Something I like to do now and then is look up the meaning of words. I think that's healthy, because other people try to game engineer my understanding of some words.
Consider the word: "govern." Here's its definition:
to rule over by right of authority
to exercise a directing or restraining influence over; guide
to hold in check; control
to regulate the speed of
to have predominating influence
So I ask you...
Do you expect others to rule over you? Do you give them the right of authority to do so? Do you want them to have a restraining influence over you? Should others have the right to hold you in check? Regulate your movement?
This is why those who founded this country wanted government to be limited in its powers.
I bought the book, Generational Housing: Myth or Mastery, for some research I'm doing for work. Get this:
Over the past 20 years, there has been an increasing disparity in the distribution of wealth [emphasis mine]. In 2001, those in the top 20% of the population had 86% of net worth in the country. They have on average over 500 times as much as those in the bottom 40%, whose average total net worth was $2,900.
Income [emphasis mine], however, is not nearly so unequally distributed, with the top 20% having only 10 times the income on average of the bottom 40%.
What they don't say about income, as they do with wealth, is that the disparity between high and low is increasing. But we always hear about the wealth disparity as an argument for higher income taxes. Remember: it's income tax, and not wealth tax.
I'm spending the week working on LocalsGive.com, which is going well. I'm almost ready to test the submission process. Once that's complete, next week will be spent getting Sherry (the woman who told me that she wanted to do this) what she needs to manage submissions and pledges. About that time, she would be ready for a test drive with real people.
I brought in a new QA person, someone with whom I've worked before. He hadn't seen Paragon247.com or LocalsGive.com prior to this. After giving Paragon247 a thorough look, he had this to say:
Brett, the site is a work of art. Everyone here agrees, it is beautiful. It is so fast, clean, simple, easy, straightforward, etc. that it is impossible to criticize. When I couldn't find a particular link it was a) at the bottom of the page, and b) it turned out I didn't really need to go there in the first place.
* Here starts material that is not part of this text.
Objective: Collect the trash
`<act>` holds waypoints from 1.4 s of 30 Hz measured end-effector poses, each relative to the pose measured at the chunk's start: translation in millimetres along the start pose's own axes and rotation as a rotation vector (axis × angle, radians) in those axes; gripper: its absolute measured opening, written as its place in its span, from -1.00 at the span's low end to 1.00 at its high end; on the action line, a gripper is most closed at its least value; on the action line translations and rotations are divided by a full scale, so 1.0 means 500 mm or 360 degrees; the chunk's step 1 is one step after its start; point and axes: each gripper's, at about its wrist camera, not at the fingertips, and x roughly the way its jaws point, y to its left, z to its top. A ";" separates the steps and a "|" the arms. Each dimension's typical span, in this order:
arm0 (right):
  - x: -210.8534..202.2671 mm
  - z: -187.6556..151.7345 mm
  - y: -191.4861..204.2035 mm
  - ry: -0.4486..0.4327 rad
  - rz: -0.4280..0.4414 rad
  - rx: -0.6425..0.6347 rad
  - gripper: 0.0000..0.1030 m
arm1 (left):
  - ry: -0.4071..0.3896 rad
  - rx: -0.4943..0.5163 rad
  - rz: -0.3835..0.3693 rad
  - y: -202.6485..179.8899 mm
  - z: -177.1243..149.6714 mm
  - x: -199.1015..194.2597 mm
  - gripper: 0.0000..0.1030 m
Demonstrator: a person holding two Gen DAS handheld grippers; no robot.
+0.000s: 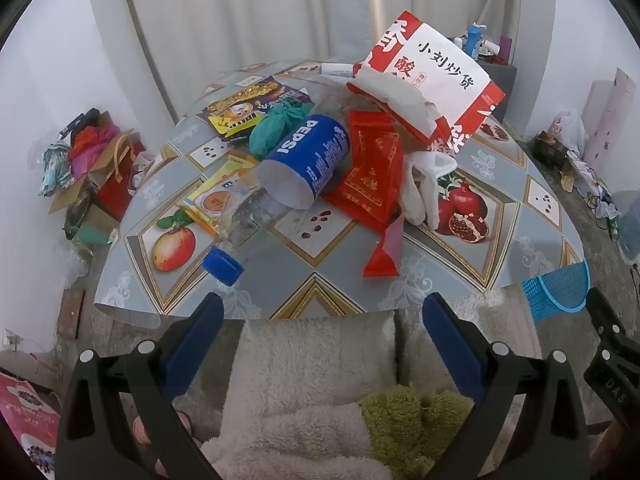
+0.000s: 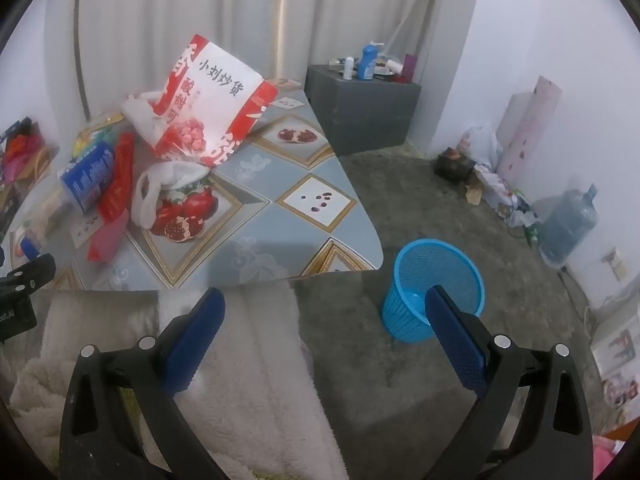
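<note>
Trash lies on a low table with a fruit-print cloth [image 1: 312, 256]: a clear Pepsi bottle [image 1: 296, 160] with a blue cap, a red wrapper [image 1: 372, 176], a big red-and-white snack bag [image 1: 436, 80], a white crumpled bag [image 1: 424, 184], a teal wad [image 1: 276, 124] and yellow packets [image 1: 216, 196]. My left gripper [image 1: 320, 312] is open and empty at the table's near edge. My right gripper [image 2: 324, 304] is open and empty, next to a blue mesh basket [image 2: 436, 280] on the floor. The basket also shows in the left wrist view [image 1: 560, 288].
A white fleece-covered lap [image 1: 312, 380] lies below both grippers. A dark cabinet [image 2: 360, 108] with bottles stands behind the table. A water jug [image 2: 568, 220] and clutter line the right wall. Boxes and bags [image 1: 92, 168] pile left of the table.
</note>
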 end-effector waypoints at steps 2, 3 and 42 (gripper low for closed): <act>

I've been working on this for a while, as you know. Hearing that gives me a boost. Seeing LocalsGive.com and Paragon247.com go live in the next month will do so even more.
And lest you think Chris' nice comments went to my head, he also sent me a list of 18 to-do items. I'll work on that next week as well.
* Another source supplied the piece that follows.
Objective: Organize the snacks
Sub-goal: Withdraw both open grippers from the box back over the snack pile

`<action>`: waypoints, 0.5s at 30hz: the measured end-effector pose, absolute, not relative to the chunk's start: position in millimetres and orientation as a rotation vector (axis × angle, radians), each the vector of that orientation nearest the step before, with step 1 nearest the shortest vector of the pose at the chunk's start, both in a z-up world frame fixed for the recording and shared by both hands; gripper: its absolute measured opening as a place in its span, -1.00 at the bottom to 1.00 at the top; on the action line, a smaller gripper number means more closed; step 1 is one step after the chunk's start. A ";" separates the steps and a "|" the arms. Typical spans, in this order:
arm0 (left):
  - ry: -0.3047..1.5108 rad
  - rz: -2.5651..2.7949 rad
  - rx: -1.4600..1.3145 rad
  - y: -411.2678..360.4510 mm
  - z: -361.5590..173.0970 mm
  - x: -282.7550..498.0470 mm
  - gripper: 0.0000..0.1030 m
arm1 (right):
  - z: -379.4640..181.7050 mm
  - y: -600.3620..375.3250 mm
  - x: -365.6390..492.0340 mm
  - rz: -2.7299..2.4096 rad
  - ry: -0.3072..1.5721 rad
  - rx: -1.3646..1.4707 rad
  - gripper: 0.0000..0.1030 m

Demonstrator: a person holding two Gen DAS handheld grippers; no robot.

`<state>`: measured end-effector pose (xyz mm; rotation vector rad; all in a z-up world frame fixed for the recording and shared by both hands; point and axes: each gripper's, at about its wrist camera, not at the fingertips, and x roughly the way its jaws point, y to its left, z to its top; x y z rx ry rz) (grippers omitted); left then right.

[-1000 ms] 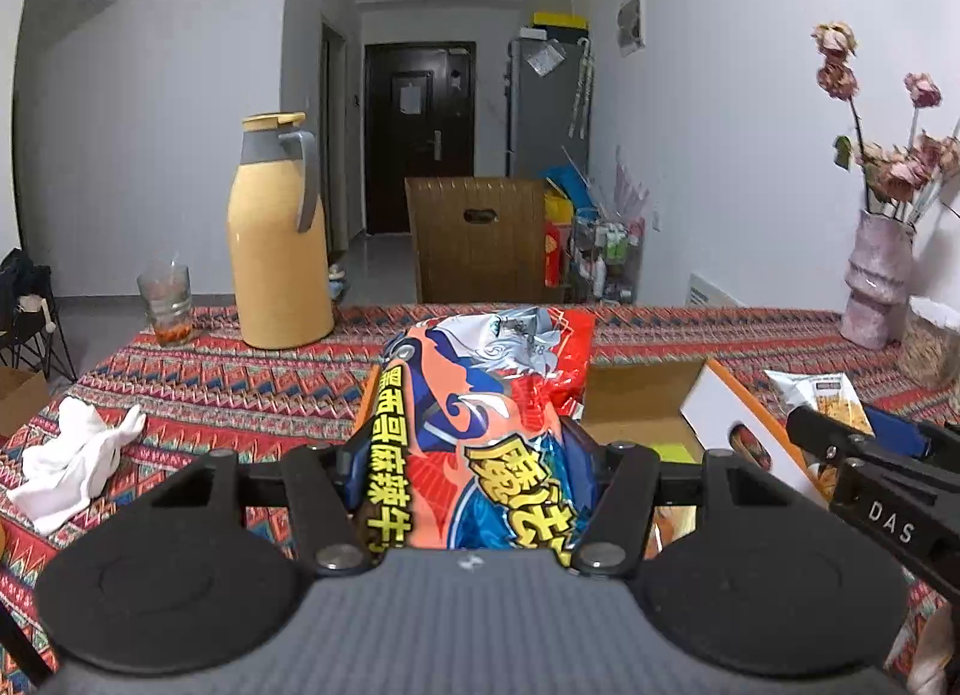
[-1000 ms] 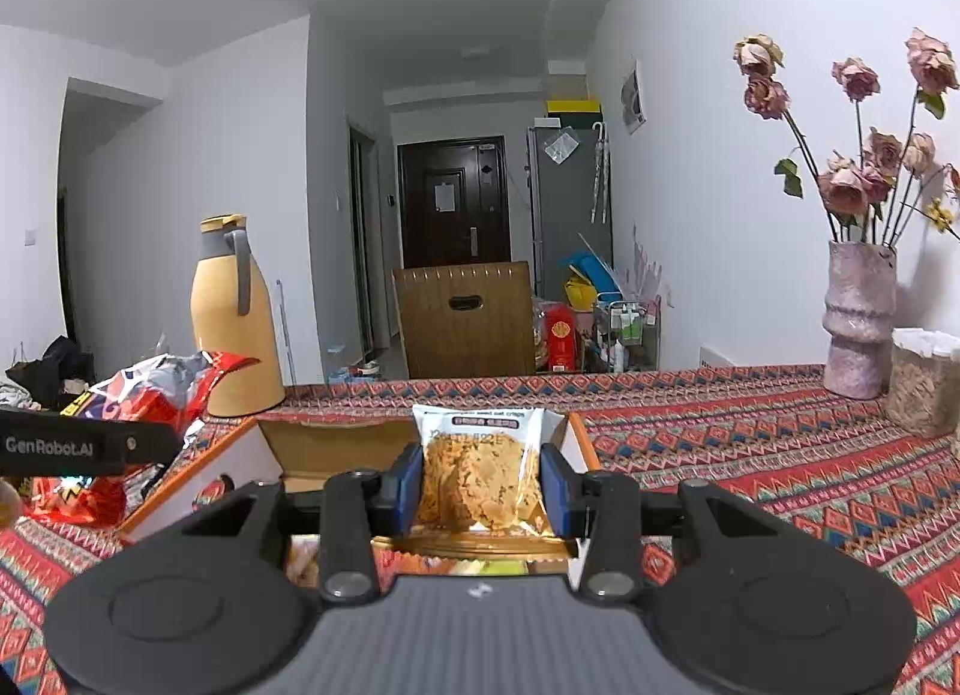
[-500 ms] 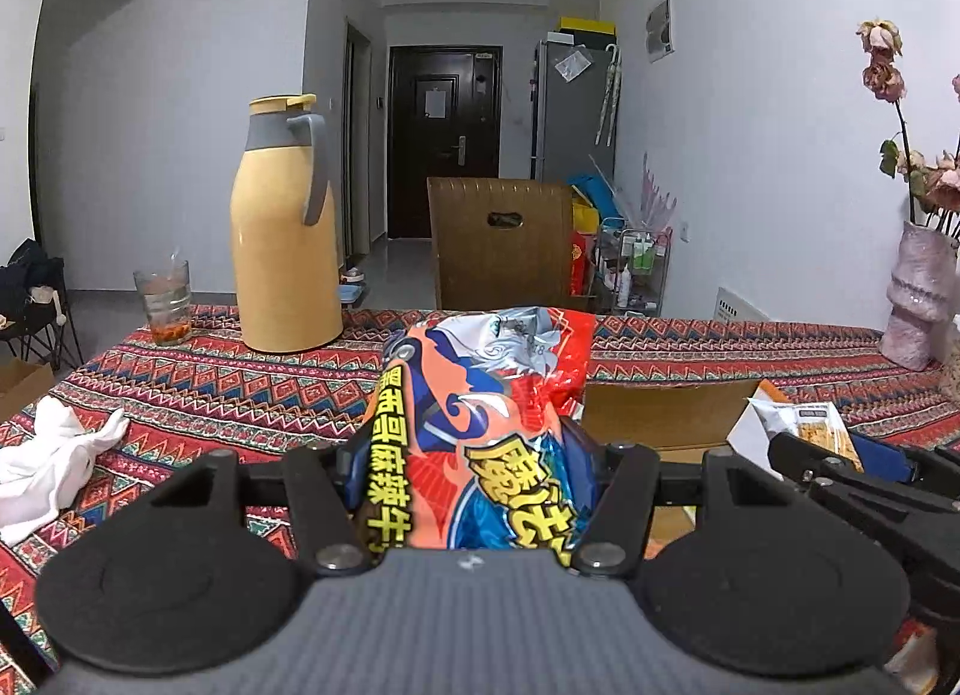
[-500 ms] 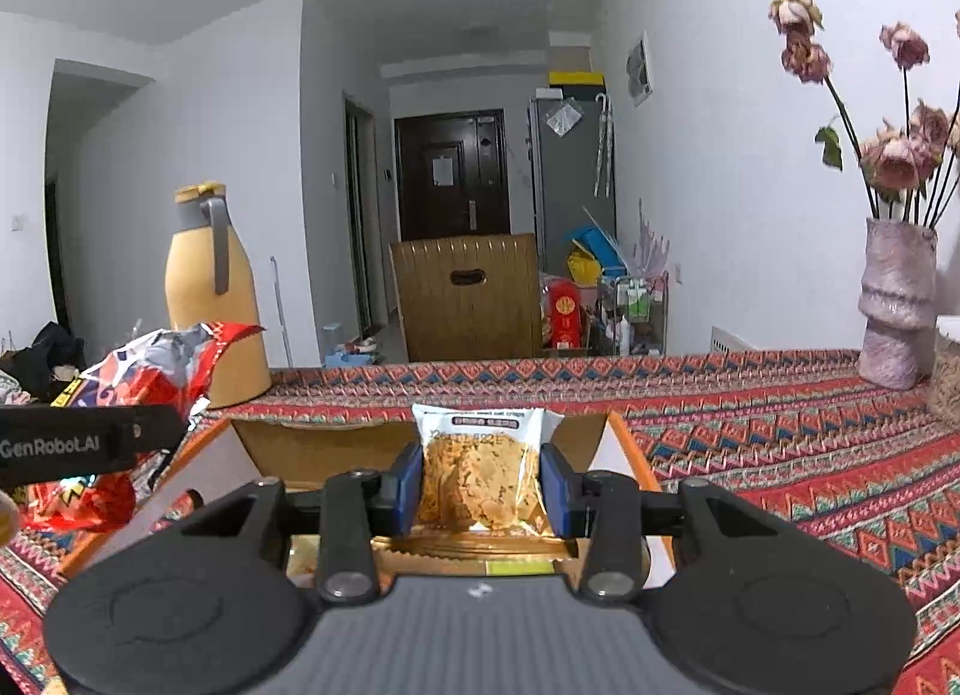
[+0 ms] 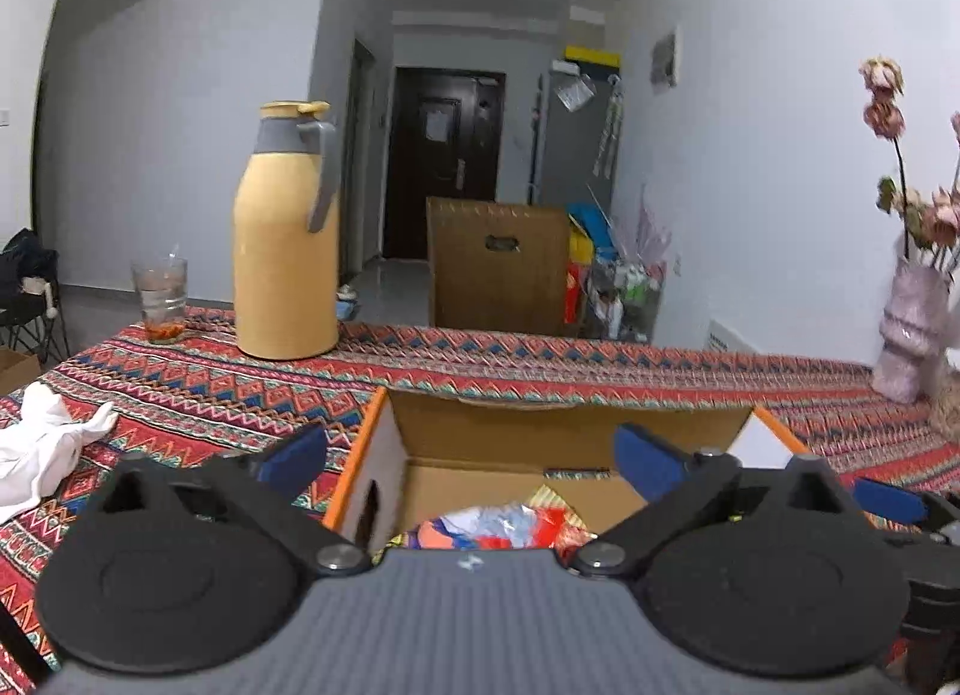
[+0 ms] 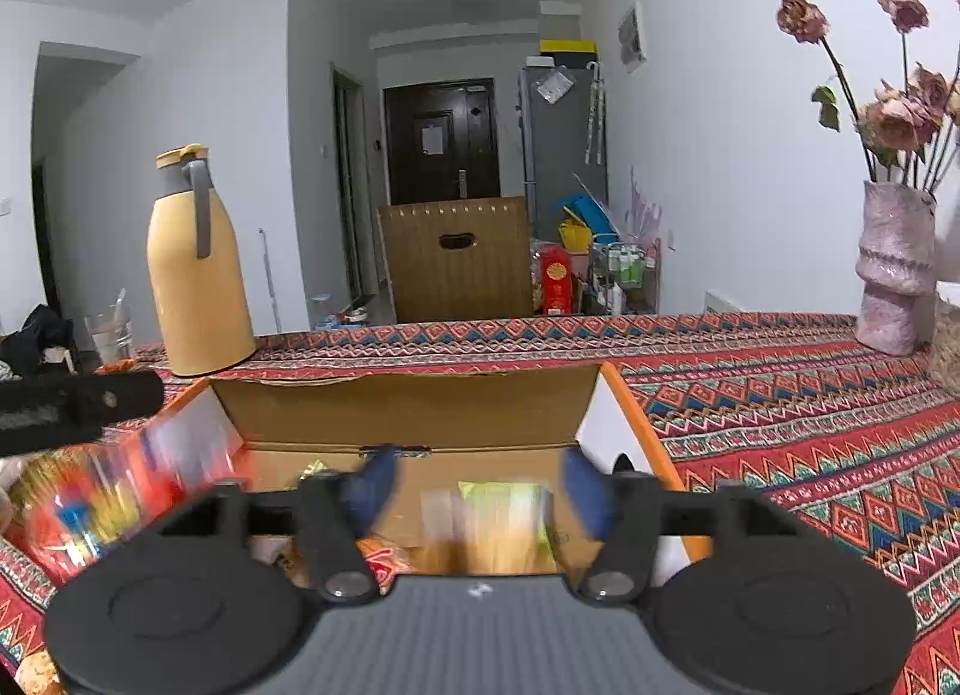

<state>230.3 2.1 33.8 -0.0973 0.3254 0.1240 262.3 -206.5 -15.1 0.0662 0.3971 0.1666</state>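
An open cardboard box (image 5: 540,431) (image 6: 408,407) with orange edges sits on the patterned tablecloth. My left gripper (image 5: 474,458) is wide open above it; the red-and-blue snack bag (image 5: 492,527) lies in the box below, free of the fingers. In the right wrist view the same bag (image 6: 102,491) is a blur at the box's left side. My right gripper (image 6: 477,491) is open over the box; the cookie packet (image 6: 498,515) is blurred between and below its fingers, apart from them. Other wrappers lie on the box floor.
A yellow thermos (image 5: 287,233) (image 6: 195,263) and a glass (image 5: 160,299) stand at the far left. A white cloth (image 5: 42,443) lies left. A vase of dried roses (image 6: 891,269) stands at the far right. A wooden chair (image 5: 498,266) is behind the table.
Both grippers opened over the box. The snack bag left the left gripper and dropped into the box; the cookie packet left the right gripper and is falling in.
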 end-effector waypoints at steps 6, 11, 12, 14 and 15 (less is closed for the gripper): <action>0.342 0.128 -0.115 5.6 33.7 232.1 1.00 | -13.2 -209.3 263.1 0.154 0.384 0.080 1.00; 0.347 0.122 -0.094 0.5 34.3 229.5 1.00 | -13.5 -211.1 263.9 0.149 0.386 0.085 1.00; 0.346 0.120 -0.093 0.2 34.2 229.1 1.00 | -13.4 -211.4 263.6 0.149 0.385 0.086 1.00; 0.343 0.121 -0.098 0.2 35.2 227.6 1.00 | -13.0 -211.8 263.1 0.148 0.383 0.087 1.00; 0.340 0.122 -0.103 1.6 35.7 227.3 1.00 | -12.6 -212.0 262.8 0.147 0.381 0.086 1.00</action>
(Chris will get 5% equity in this if he continues working on it as he has. I'm not afraid to share what I've built - I just want people as committed as I am to it. Passion - the number one attribute in anyone I want to hire.)
Got me a new job today. Just development, but more money and likely more mobility. I start in a couple of weeks.
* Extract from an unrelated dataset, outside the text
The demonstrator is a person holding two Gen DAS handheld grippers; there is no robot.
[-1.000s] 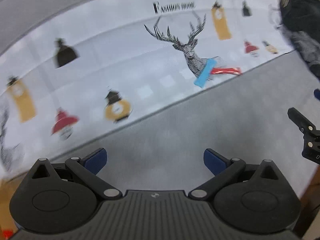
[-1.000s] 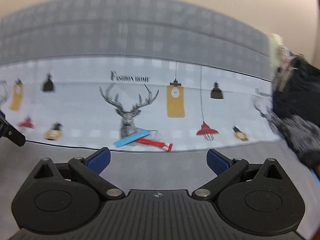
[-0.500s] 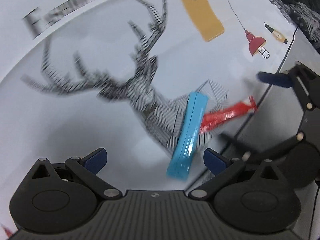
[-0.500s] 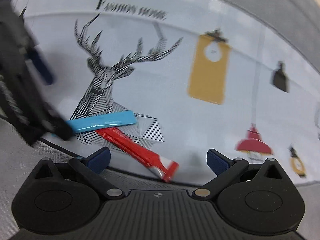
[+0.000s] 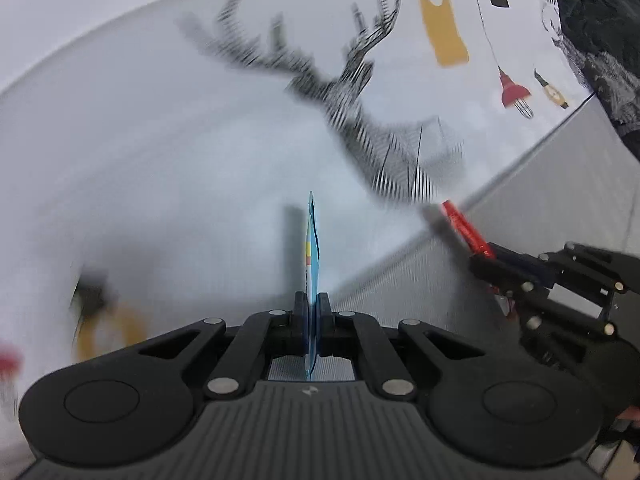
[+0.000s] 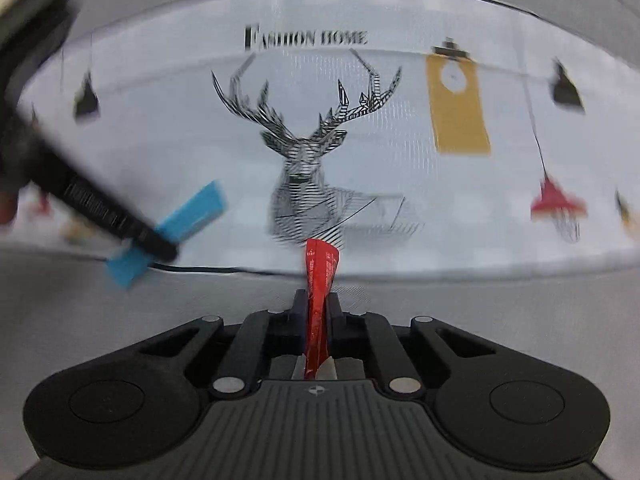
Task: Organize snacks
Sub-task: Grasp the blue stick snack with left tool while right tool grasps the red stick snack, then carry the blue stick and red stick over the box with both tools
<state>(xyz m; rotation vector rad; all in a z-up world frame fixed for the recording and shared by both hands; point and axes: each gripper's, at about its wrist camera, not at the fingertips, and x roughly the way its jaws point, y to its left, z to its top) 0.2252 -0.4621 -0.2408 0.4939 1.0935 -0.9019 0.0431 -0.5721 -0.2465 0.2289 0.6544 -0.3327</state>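
Both jaws just snapped closed! Left gripper [image 5: 311, 308] pinches the blue snack stick [image 5: 312, 248], edge-on at twelve o'clock; right gripper [image 6: 318, 308] clamps the red snack stick [image 6: 320, 280]. Both are off the deer-print cloth [image 6: 400, 152], so sorting can start.

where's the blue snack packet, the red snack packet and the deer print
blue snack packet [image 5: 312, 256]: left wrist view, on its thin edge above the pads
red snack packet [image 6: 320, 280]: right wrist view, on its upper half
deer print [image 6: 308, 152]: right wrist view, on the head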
Felt pretty much like I wasn't going to go anywhere at my current job, though I liked the work. But you gotta feel like you're growing and making a difference. While my immediate management appreciated and encouraged my thinking, the management above didn't get me. No problem - I move on. And make about 1/3 more money.
I also expect that I'll get no hassles about my little web site here or my work on 247, both of which became issues, unfortunately...
Yesterday, I received a call from a friend of mine who is signed up here for the gated playground. That person too, who works for the same employer, was hassled about blogging. There was nothing threatening about that person's writing nor my own, and yet our blogs became an issue at work for us.
More reasons for me to fight very hard to make 247 successful and achieve the freedom to do as I wish. I don't want to be governed.